What is being asked: Of all the lines below, output only those starting at the one with "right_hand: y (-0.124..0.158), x" and ending at the one with "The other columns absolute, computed", both ends included, exactly as written.

** Opening Provided data block **

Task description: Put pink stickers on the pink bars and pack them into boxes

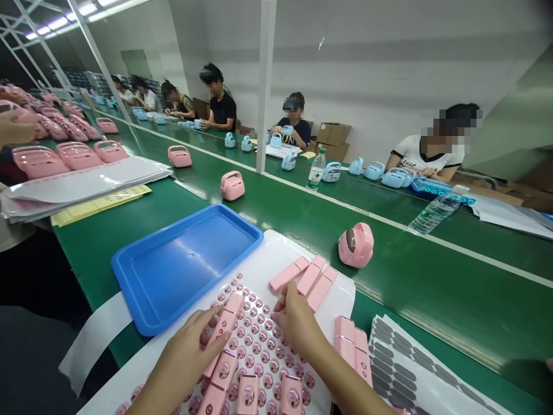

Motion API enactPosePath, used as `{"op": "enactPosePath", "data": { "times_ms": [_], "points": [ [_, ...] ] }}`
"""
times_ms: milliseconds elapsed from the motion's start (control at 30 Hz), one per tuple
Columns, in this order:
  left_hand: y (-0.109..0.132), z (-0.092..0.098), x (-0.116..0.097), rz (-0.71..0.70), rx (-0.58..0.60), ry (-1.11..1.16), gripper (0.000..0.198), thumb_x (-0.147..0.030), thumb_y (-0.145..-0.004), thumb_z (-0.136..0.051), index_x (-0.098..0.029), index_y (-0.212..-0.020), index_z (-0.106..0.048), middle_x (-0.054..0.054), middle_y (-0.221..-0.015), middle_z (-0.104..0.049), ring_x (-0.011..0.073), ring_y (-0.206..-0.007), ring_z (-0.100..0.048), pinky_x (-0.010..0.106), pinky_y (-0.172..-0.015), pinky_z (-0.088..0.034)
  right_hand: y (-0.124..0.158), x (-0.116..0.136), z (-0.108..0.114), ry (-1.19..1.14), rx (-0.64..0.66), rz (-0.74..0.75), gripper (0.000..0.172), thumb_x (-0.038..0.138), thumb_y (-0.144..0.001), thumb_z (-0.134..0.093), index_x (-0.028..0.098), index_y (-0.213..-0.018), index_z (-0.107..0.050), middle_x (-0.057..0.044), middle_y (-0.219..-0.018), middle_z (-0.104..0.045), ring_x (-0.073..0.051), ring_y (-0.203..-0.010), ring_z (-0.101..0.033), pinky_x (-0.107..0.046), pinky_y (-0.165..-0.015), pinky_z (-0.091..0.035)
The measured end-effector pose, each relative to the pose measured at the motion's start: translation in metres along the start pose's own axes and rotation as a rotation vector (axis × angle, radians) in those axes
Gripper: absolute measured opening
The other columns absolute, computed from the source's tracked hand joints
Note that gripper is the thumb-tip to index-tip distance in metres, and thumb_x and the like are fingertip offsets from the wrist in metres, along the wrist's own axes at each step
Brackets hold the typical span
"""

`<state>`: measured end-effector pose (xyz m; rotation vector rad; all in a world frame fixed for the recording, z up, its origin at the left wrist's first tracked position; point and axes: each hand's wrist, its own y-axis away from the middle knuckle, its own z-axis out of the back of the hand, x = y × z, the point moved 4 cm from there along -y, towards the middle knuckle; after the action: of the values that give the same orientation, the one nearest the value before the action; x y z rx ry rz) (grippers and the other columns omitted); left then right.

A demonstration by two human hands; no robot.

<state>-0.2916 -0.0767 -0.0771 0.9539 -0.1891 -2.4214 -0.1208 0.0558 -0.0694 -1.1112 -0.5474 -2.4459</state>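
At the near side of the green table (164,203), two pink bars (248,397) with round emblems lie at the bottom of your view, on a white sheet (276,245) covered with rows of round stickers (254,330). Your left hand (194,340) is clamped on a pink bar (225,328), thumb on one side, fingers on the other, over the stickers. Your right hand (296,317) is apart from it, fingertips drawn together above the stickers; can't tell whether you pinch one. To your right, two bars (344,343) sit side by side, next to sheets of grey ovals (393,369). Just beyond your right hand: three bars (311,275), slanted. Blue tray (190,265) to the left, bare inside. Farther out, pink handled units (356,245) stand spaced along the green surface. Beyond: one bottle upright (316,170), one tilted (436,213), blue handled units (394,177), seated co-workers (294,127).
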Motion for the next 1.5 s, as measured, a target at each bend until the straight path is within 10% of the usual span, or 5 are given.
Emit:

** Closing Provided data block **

Problem solution:
  right_hand: y (-0.124..0.158), x (-0.116..0.136), z (-0.108..0.114), ry (-1.19..1.14), rx (-0.64..0.66), rz (-0.74..0.75), gripper (0.000..0.172), thumb_x (-0.038..0.138), thumb_y (-0.144..0.001), thumb_z (-0.134..0.093), index_x (-0.028..0.098), index_y (-0.213..-0.018), index_z (-0.107..0.050), middle_x (-0.057..0.044), middle_y (-0.219..-0.018), middle_z (-0.104..0.045), ring_x (-0.073..0.051), ring_y (-0.203..-0.010), ring_z (-0.101..0.033), pinky_x (-0.107..0.046), pinky_y (-0.165..-0.015), pinky_z (-0.091..0.035)
The measured end-effector pose, each relative to the pose measured at the motion's start: translation in metres along the start pose's own axes and rotation as a rotation vector (axis × angle, radians) in those axes
Gripper: absolute measured opening
The other columns absolute, computed from the source's tracked hand joints

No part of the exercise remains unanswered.